Minority Report fait partie des nombreuses adaptations de Philip K. Dick, un des plus grands auteurs de science-fiction, et les thèmes de l’histoire ont été parfaitement portés à l’écran. Dans ce monde où tous les crimes sont empêchés grâce à des humains prescients, le détective John Anderton finit par voir une prophétie de sa propre image. Ce basculement, rapidement mis en place, suffit à donner beaucoup de rythme, et la fuite de John permet de voir à quel point tout est contrôlé dans cette dystopie où les publicités nous interpellent par nos prénoms.
C’est étrange de revoir ce film en 2025, parce que les scans automatiques d’identité sont devenus une réalité. Le film n’a donc pas vieilli, c’est au contraire une anticipation remarquable des dérives technologiques, et de la surveillance de masse. C’est une vision impitoyable du futur qui impose un contrôle total sur l’esprit humain qui peut servir aux autres, qu’il soit précog ou criminel. Il est aussi intéressant de voir comment Philip K. Dick imaginait la réalité augmentée et les ordinateurs futuristes.

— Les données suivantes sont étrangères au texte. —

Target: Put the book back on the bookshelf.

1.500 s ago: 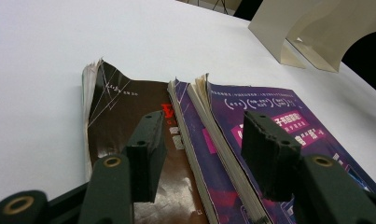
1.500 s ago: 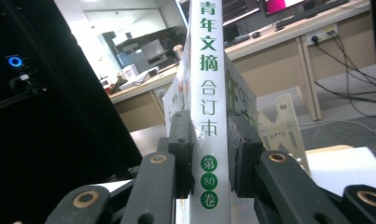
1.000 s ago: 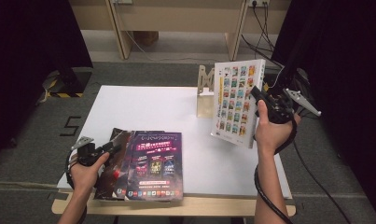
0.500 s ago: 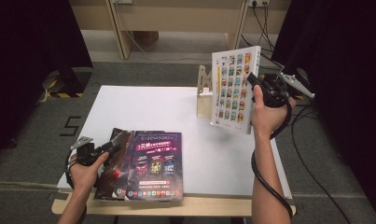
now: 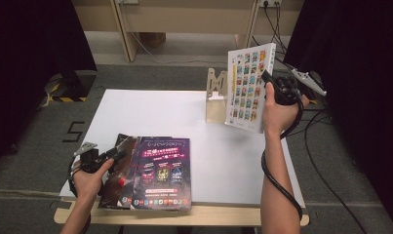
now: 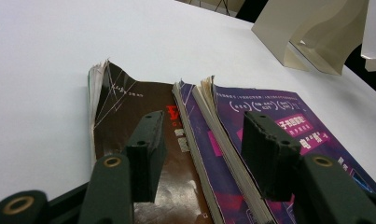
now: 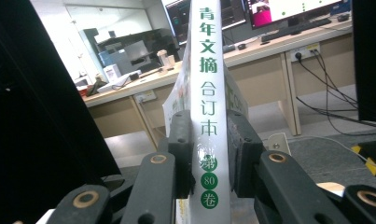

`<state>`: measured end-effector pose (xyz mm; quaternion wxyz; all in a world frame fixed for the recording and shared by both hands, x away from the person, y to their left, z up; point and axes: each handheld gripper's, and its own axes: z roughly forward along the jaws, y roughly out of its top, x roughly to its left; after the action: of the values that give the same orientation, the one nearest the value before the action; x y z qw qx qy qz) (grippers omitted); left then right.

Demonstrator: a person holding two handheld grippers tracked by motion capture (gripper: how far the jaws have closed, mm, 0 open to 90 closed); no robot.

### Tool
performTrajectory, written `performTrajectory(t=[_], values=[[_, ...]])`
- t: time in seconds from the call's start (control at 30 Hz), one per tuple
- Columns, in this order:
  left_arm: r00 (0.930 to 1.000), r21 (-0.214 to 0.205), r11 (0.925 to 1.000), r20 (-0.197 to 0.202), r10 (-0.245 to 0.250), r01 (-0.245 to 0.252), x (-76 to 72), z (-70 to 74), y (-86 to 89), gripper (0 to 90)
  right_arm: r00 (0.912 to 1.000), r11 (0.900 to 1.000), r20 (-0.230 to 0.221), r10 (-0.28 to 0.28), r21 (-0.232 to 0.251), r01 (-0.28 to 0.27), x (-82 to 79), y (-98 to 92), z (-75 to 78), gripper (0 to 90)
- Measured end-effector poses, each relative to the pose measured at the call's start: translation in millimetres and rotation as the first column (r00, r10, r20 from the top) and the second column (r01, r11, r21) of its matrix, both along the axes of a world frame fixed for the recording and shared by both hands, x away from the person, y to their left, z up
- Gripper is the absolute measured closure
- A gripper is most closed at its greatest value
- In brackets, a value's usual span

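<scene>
R gripper point(image 5: 268, 80) is clamped on the spine of a white book point(image 5: 247, 87), both jaws pressed flat against its 2 sides. In the right gripper view the book point(image 7: 206, 93) stands upright btwn the jaws, spine facing the camera w/ green characters and "80" near the bottom. From above, the book is held up in the air, cover w/ a grid of small pictures facing left, over the far right part of the white table point(image 5: 155, 112). Just beside it, on the table, stands a beige bookend point(image 5: 216, 97).

L gripper point(image 5: 117, 154) sits low at the near left corner, jaws spread wide and gripping nothing. In the left gripper view its 2 black jaws point(image 6: 202, 149) hover over a fanned pile of 3 magazines: 1 jaw over the brown magazine point(image 6: 129, 107), the other over the top purple magazine point(image 6: 288, 116), w/ the middle one's edge btwn them. Can't tell if the jaws touch the covers. The pile point(image 5: 155, 170) lies flat at the table's near edge, well apart from the held book.
</scene>
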<state>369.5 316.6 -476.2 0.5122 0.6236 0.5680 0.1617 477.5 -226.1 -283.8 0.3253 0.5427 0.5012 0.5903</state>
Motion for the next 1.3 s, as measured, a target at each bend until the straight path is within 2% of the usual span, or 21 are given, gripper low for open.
performTrajectory(t=[0.4, 0.63, 0.9, 1.1, 1.3], values=[[1.0000, 0.001, 1.0000, -0.007, 0.000, 0.000, 0.2, -1.9, -0.2, 48.6, 0.9989, 0.9987, -0.004, -0.046, -0.023, 0.046, 13.0, -1.4, -2.8, 75.0], [0.9999, 0.002, 1.0000, -0.011, -0.003, 0.003, 1.0, -3.4, -1.6, 48.7, 0.9977, 0.9975, -0.003, -0.067, -0.020, 0.067, 12.9, -5.9, -5.1, 75.0], [0.9999, 0.004, 1.0000, -0.012, -0.007, 0.007, 1.1, -3.5, -2.7, 48.6, 0.9948, 0.9936, -0.006, -0.102, -0.051, 0.101, 14.0, -10.4, -9.4, 75.0], [0.9998, 0.006, 0.9999, -0.015, -0.009, 0.009, 1.6, -4.4, -3.4, 48.6, 0.9927, 0.9919, -0.016, -0.119, -0.044, 0.119, 15.8, -12.4, -13.4, 74.9], [0.9998, 0.007, 0.9999, -0.016, -0.011, 0.012, 2.0, -4.7, -4.2, 48.6, 0.9940, 0.9937, -0.015, -0.108, -0.031, 0.107, 19.1, -6.9, -12.4, 74.9]])
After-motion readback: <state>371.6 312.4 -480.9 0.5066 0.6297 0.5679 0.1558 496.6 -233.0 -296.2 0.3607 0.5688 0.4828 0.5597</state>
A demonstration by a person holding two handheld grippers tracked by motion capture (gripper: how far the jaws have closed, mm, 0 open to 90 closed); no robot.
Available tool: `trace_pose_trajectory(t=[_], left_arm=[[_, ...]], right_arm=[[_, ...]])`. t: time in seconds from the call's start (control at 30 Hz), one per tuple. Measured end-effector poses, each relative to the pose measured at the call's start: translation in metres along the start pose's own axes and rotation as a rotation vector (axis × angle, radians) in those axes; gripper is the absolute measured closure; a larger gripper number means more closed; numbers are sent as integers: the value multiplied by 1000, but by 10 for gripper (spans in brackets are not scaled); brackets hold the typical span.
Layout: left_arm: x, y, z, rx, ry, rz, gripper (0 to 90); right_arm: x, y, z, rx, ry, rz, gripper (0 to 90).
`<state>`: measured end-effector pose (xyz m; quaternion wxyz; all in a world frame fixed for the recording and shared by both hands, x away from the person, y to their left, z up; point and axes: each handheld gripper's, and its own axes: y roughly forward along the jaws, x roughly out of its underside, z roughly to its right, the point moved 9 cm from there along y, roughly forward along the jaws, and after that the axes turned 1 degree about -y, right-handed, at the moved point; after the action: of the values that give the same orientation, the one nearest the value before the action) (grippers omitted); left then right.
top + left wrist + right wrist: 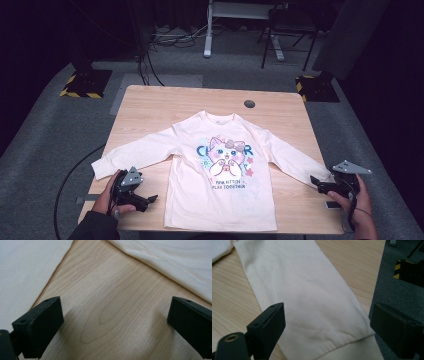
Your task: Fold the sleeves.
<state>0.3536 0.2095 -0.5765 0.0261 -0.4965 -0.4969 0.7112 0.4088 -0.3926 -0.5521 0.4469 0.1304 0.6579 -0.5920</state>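
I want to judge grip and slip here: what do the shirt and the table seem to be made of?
Shirt: looks like soft knit cotton, matte cream; ribbed cuff and gentle creases suggest jersey, though the fibre can't be confirmed. Its cat print looks like flat ink.
Table: pale wood or wood-look laminate; printed-looking grain, smooth with a faint sheen.

Cream long-sleeved shirt (220,175) with a pink kitten print lies flat, face up, on the wooden table, collar at the far side, both sleeves spread outward and down toward the near corners.
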Motion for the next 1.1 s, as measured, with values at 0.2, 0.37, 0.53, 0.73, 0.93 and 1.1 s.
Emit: trace_pose_trajectory(t=[0.2,0.37,0.53,0.73,0.93,1.1], left_arm=[[0,0,0,0,1,0,5],[0,0,0,0,1,-1,4],[0,0,0,0,2,-1,4],[0,0,0,-1,2,-2,4],[-1,1,0,-1,-1,0,4],[-1,1,0,0,-2,0,4]], right_arm=[[6,3,6,-10,32,-27,175],[6,5,12,-21,56,-29,195],[7,8,19,-27,80,-34,198],[14,17,30,-52,119,-39,152],[17,20,29,-154,220,-26,244],[13,16,28,-114,192,-30,397]])
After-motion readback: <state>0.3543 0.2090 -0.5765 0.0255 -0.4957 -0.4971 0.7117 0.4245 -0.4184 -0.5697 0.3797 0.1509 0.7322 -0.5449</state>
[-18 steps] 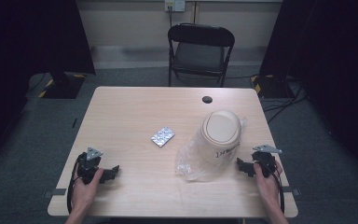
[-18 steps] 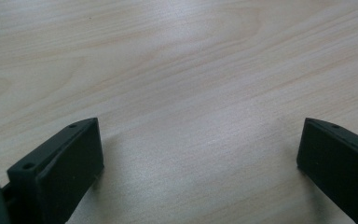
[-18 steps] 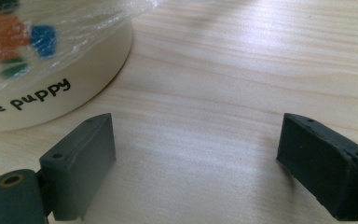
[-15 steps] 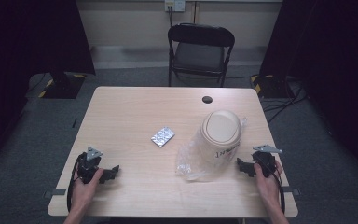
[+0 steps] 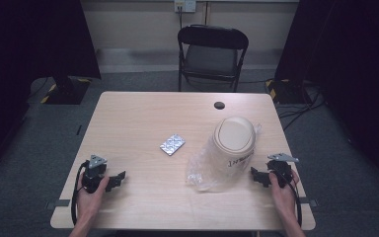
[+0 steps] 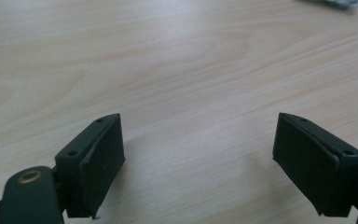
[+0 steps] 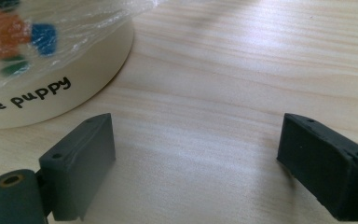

Il y a tellement de scènes à l’esthétique mémorable, le design des véhicules et des routes, les gants connectés, les araignées, les prophéties contrastées et en vignettes des précogs, mais aussi cette longue scène vue du dessus qui découpe le plafond des appartements, et révèle la vie, anecdotique ou misérable, de ses résidents, à la manière de Enter the void. C’est un film fascinant qui réussit sur tous les plans et qui porte encore de nombreux avertissements sur notre modernité. Tout comme Contact de la même époque, il a une certaine longueur, mais comment traiter avec justesse autant d’enjeux technologiques en moins de deux heures ?
Au-delà de ça, les personnages ont l’intelligence de s’interroger sur les absurdités des paradoxes temporels, ce qui est appréciable face à d’autres films de SF qui préfèrent contourner ces difficultés. Tom Cruise, décidément à l’aise dans la SF (Oblivion, Edge of tomorrow, et La guerre des mondes), était le choix idéal pour incarner le pessimisme éclairé de Philip K. Dick. Aussi incontournable que Matrix.